I'm not about to say that frog critter was an alien, but Phil said something about 'all the UFOs and abductions in the news' the other day, and it made me think. The way he asked the question implied a direct connection between the two phenomena (naturally, you might think). But no such connection appears to exist, outside of the popular media.

Reliable statistics are hard to come by in the field of UFO- and abduction research. This is for a lot of reasons of course, not least of which is the number of what I affectionately call kooks collecting the data, but another very significant reason is that so few of the reports agree in enough details to be reliably linked or grouped together. In the same way that we can't compare apples and oranges in order to speculate about the Nature of Fruit, we just don't have enough case reports which are similar enough, in enough ways, to make comparison study -well, fruitful. That being said, the abduction reports I've read only occasionally include descriptions of the insides of rooms (which may or may not be aboard a 'spaceship' or 'UFO'), and even more rarely were either preceded or followed by a sighting of a Unidentified Flying Object.

In other words, people see UFOs, and people report being abducted by non-human-appearing creatures, but few if any report both as part of the same event.

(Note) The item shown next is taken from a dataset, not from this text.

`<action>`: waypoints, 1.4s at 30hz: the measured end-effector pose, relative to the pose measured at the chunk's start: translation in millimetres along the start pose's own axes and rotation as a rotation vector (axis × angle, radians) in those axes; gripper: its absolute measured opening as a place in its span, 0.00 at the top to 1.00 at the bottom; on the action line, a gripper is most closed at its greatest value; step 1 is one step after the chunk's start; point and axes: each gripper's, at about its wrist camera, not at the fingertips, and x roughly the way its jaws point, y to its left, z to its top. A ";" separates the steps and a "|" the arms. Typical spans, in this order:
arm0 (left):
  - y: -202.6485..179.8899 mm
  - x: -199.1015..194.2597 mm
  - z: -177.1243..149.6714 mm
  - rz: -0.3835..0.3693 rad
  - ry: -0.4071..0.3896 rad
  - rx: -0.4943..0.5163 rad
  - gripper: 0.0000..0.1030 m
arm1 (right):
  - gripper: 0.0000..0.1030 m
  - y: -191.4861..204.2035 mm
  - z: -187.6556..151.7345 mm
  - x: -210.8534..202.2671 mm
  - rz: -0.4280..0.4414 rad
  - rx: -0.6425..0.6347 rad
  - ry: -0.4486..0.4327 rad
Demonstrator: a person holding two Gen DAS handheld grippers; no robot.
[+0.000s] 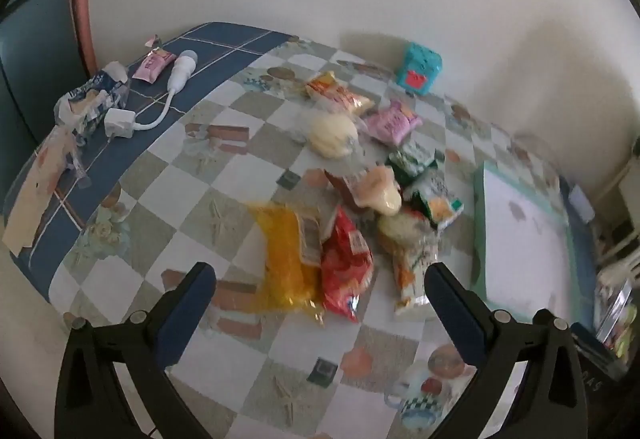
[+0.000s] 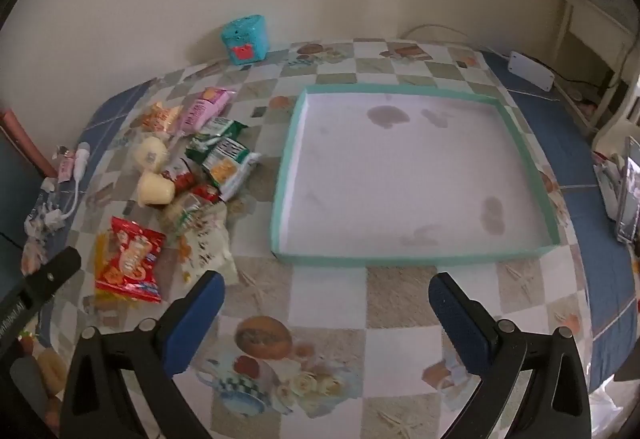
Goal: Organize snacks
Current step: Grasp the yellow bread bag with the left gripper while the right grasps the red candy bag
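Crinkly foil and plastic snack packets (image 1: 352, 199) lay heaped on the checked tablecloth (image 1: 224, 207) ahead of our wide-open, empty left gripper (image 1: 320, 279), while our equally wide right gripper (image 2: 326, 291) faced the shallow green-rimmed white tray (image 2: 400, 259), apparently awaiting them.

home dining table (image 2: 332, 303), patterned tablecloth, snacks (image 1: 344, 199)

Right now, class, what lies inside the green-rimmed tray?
Nothing lies inside the tray: only its white floor with a few dark stains. No snack is in it, and nothing covers any part of the floor.
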 end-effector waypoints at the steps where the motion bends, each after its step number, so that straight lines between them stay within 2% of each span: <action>1: 2.9 1.3 4.0 -0.004 -0.001 -0.006 0.00 | 0.00 4.6 4.0 0.5 0.005 -0.006 -0.004; 4: 12.3 8.2 12.9 -0.016 0.017 -0.022 0.00 | 0.00 20.9 14.4 5.5 0.026 -0.027 -0.003; 10: 36.7 29.0 18.3 -0.033 0.064 -0.079 0.00 | 0.00 57.9 23.6 30.4 0.052 -0.071 0.064; 18: 64.7 56.8 31.3 0.017 0.142 -0.136 0.00 | 0.00 104.4 25.9 54.8 0.103 -0.147 0.087; 19: 67.3 58.2 31.8 0.025 0.147 -0.138 0.00 | 0.00 107.3 24.1 60.1 0.106 -0.153 0.127; 26: 97.3 60.1 34.6 0.072 0.131 -0.151 0.00 | 0.01 143.6 17.6 73.4 0.202 -0.190 0.133; 28: 98.6 61.3 34.1 0.064 0.132 -0.146 0.00 | 0.02 153.2 14.9 74.4 0.225 -0.203 0.134; 38: 98.7 72.7 29.8 0.011 0.135 -0.149 0.00 | 0.09 170.6 5.1 94.8 0.255 -0.227 0.172; 40: 95.3 75.1 29.0 0.011 0.141 -0.135 0.00 | 0.12 169.8 2.8 99.0 0.275 -0.228 0.189; 42: 90.8 77.6 28.7 0.007 0.147 -0.118 0.00 | 0.20 167.6 0.6 104.5 0.295 -0.224 0.216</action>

It's a subtle distinction, I'll admit, but I think it's very significant. For one thing, it suggests that the two phenomena may not be related after all. We see things in the air that we can't identify (UFOs), and we see what we call 'aliens' (in many different forms, but incidentally never -not once in the literature- 'little green men'), but we only see them together perhaps 1% of the time. Linking them inextricably is akin to defending spontaneous generation.

It seems that we link them together in our heads, only because we heard it that way from someone else. I've gone looking for that person, some original source, for years now with no good answers. "Little green men" seems to have appeared out of nowhere in the late 19th/early 20th centuries, in a farcical newspaper story. UFOs have been reported since we started writing. Abductions seem to have started in the 1960s (unless you count the apocryphal reports of villagers disappearing under 'fairie mounds,' which go back almost as long as UFO reports).

The more I read, the more questions I have. Something is happening, whether it's happening in conventional (shared) reality or not. People are seeing UFOs: hoax-detecting technology is improving, the reports are remaining unexplained, and the frequency of multiple unrelated witnesses of single events is increasing. At the same time, other people seem to be honestly debilitated by encounters with intelligent non-human entities in a startling variety of forms, so varied as to suggest that we are under surveillance by at least a dozen different cultures and/or species, but sometimes similar enough to suggest that those reporting the encounters simply focused on different aspects of the creatures, or were confused by their surroundings.

I'm not ready to offer any theories or hypotheses, yet. For the record, I'm more interested in UFO reports than abduction studies, but if you feel you've been abducted and you'd like to talk about it, I'd love to hear about it and I'm a good listener. I won't pass judgment; I won't try to tell you it didn't happen, or didn't happen the way you say it did. I'm really, genuinely curious.

Even if it's not happening in our conventional, shared reality, then something interesting is happening in those abductees' and witnesses' heads. I want to know.